Available data —
══════════════════════════════
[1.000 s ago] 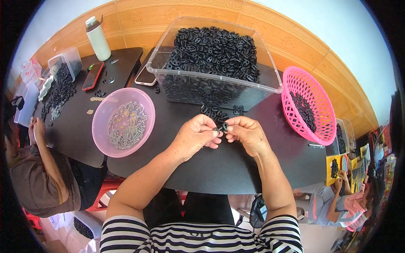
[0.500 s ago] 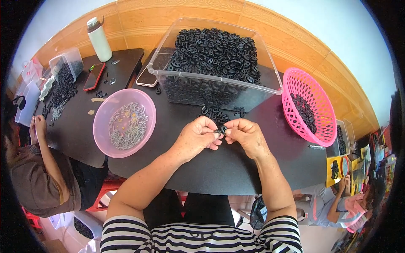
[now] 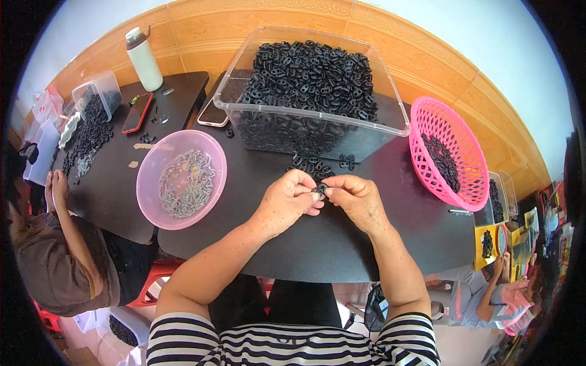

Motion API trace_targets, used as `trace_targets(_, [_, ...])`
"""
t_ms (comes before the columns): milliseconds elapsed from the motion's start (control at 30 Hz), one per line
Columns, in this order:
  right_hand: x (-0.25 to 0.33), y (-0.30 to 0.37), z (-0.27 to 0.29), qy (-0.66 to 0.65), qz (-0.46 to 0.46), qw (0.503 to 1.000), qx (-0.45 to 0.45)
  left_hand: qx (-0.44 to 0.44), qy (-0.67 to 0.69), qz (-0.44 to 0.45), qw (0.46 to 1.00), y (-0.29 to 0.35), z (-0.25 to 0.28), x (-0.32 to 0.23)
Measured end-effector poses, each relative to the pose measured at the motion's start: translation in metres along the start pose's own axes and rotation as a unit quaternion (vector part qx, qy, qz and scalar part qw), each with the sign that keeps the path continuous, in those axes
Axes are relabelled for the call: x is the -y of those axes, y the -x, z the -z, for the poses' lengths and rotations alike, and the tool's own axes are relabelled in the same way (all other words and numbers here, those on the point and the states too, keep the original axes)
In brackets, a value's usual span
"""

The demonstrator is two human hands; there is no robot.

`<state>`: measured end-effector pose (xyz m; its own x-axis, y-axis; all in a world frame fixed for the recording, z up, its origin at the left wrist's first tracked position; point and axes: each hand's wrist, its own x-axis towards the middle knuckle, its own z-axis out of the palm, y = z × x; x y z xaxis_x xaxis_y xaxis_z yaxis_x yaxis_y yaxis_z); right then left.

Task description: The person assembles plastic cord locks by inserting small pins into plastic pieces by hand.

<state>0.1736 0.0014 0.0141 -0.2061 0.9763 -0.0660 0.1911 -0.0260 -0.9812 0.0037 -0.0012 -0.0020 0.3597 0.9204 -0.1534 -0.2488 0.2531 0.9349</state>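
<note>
Between my two hands, above the dark table, is a small black plastic piece with two holes (image 3: 322,188). The fingertips of my left hand (image 3: 288,198) pinch it from one side. My right hand (image 3: 358,200) grips its other side between thumb and forefinger. Whether a smaller part sits at my left fingertips is too small to make out. Just beyond my fingers lies a loose pile of similar black pieces (image 3: 310,164). Behind that stands a large clear plastic bin (image 3: 366,135), heaped with the same pieces.
Left of my arms is a pink bowl (image 3: 144,194) of small metallic parts. A pink woven basket (image 3: 473,160) with black pieces stands at the right. Farther left are a red-edged phone (image 3: 137,113), a white bottle (image 3: 145,64) and a person's hands (image 3: 58,189). Other people sit at right.
Both hands stay nearly in place, and the black piece has turned slightly between my fingertips. The whole view has shifted a little.
</note>
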Motion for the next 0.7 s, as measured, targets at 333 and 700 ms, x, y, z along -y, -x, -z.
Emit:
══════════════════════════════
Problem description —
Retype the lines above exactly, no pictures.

Exercise result —
[1.000 s ago] 
[0.500 s ago] 
[now] 

Motion API trace_targets, used as `trace_targets(_, [_, ...])`
"""
t_ms (comes before the columns): milliseconds elapsed from the motion's start (control at 30 Hz), one per line
Columns, in this order:
  right_hand: x (-0.25 to 0.33), y (-0.30 to 0.37), z (-0.27 to 0.29), qy (-0.66 to 0.65), qz (-0.46 to 0.46), qw (0.503 to 1.000), qx (-0.45 to 0.45)
  left_hand: qx (-0.44 to 0.44), qy (-0.67 to 0.69), qz (-0.44 to 0.45), qw (0.46 to 1.00), y (-0.29 to 0.35), z (-0.25 to 0.28), x (-0.32 to 0.23)
Measured end-effector poses, each relative to the pose measured at the motion's start: translation in metres along the start pose's own axes and rotation as a unit quaternion (vector part qx, qy, qz and scalar part qw), each with the sign that keeps the path continuous, in those axes
Axes are relabelled for the call: x is the -y of those axes, y the -x, z the -z, for the poses' lengths and rotations alike, and the tool's own axes are relabelled in the same way (all other words and numbers here, those on the point and the states too, keep the original axes)
In brackets, a value's usual span
"""

The demonstrator is two human hands; there is no robot.

`<state>`: measured end-effector pose (xyz m; its own x-axis, y-axis; all in a world frame fixed for the recording, z up, its origin at the left wrist's first tracked position; point and axes: each hand's wrist, its own x-axis towards the middle knuckle, its own z-axis out of the palm, y = z × x; x y z xaxis_x xaxis_y xaxis_z yaxis_x yaxis_y yaxis_z); right then left.

Task description: The person assembles plastic cord locks by inserting small pins into plastic pieces by hand.

<state>0.1736 0.0014 0.0141 -0.2061 0.9763 -0.0660 0.1911 -0.0260 -0.9812 0.0037 -0.0012 -0.0020 0.3597 0.9204 -0.1534 -0.2488 0.2531 0.9349</state>
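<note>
Between my two hands, above the dark table, is a small black plastic piece with two holes (image 3: 322,188). The fingertips of my left hand (image 3: 288,198) pinch it from one side. My right hand (image 3: 358,200) grips its other side between thumb and forefinger. Whether a smaller part sits at my left fingertips is too small to make out. Just beyond my fingers lies a loose pile of similar black pieces (image 3: 310,164). Behind that stands a large clear plastic bin (image 3: 366,135), heaped with the same pieces.
Left of my arms is a pink bowl (image 3: 144,194) of small metallic parts. A pink woven basket (image 3: 473,160) with black pieces stands at the right. Farther left are a red-edged phone (image 3: 137,113), a white bottle (image 3: 145,64) and a person's hands (image 3: 58,189). Other people sit at right.
Both hands stay nearly in place, and the black piece has turned slightly between my fingertips. The whole view has shifted a little.
</note>
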Motion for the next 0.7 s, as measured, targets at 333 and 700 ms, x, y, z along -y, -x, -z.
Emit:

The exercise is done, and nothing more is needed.